Railway stations, empty carriages or deserted houses, those are the obvious places to look. Volunteers were also stationed at terminal stations of public transport lines, a popular refuge for homeless people in Prague. But as Lenka Omelkova of the Municipal Centre for Social Services points out, they are not the only places the homeless are to be found.
"That is the sensational part of the job - searching in public places, in parks or on public transport but we should not forget other important places: dormitories, shelters and day centres where these people gather. Also we cooperated with social workers in each district of Prague who know the people and are familiar with the locations. The social workers gave us figures as to how many of their clients are homeless and gave us tips where they might be sleeping, including those who spend nights on private property. It is widely known that for example people often live in garages with the consent of the owners, often in return for a service. They are looking after the place, for example."

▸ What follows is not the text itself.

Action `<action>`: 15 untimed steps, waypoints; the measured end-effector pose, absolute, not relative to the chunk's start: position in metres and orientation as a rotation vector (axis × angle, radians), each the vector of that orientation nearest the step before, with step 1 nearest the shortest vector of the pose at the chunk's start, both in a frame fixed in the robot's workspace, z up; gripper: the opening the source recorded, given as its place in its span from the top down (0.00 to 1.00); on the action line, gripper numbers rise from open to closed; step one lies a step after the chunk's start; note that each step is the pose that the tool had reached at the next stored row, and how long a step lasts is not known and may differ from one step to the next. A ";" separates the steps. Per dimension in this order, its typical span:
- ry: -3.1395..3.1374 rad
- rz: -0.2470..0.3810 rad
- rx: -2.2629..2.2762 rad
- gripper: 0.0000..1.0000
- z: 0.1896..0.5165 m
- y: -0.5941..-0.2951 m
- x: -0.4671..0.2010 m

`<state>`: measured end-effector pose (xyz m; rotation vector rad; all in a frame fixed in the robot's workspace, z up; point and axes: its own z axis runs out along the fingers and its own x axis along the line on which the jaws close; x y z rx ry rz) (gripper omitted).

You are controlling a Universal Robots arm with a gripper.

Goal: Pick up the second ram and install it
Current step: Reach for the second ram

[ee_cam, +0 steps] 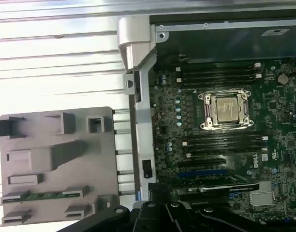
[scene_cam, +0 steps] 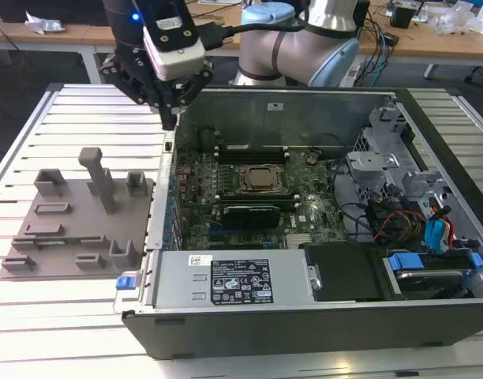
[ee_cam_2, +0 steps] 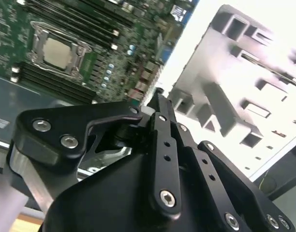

The organisers all agree that the very first census of homeless people in Prague went smoothly. There were no incidents. The organisers politely asked the media to stay away on that night and not interfere. Now it will take them about two weeks to process the data. In a fortnight we will know the most precise estimate we can get, even though the numbers can never be completely accurate. The Municipal Centre and the NGOs are planning to adjust their services to the figures, if possible by next winter. Petra Kosova and her colleagues are already thinking about the next census...
"During the evening I was thinking about how to do it better next time. I would like to thank all the volunteers and participants. Their legs must be hurting too. We have learnt from our mistakes. It would be useful to repeat the project next year and one improvement I can think of right now would be to reduce the size of the districts."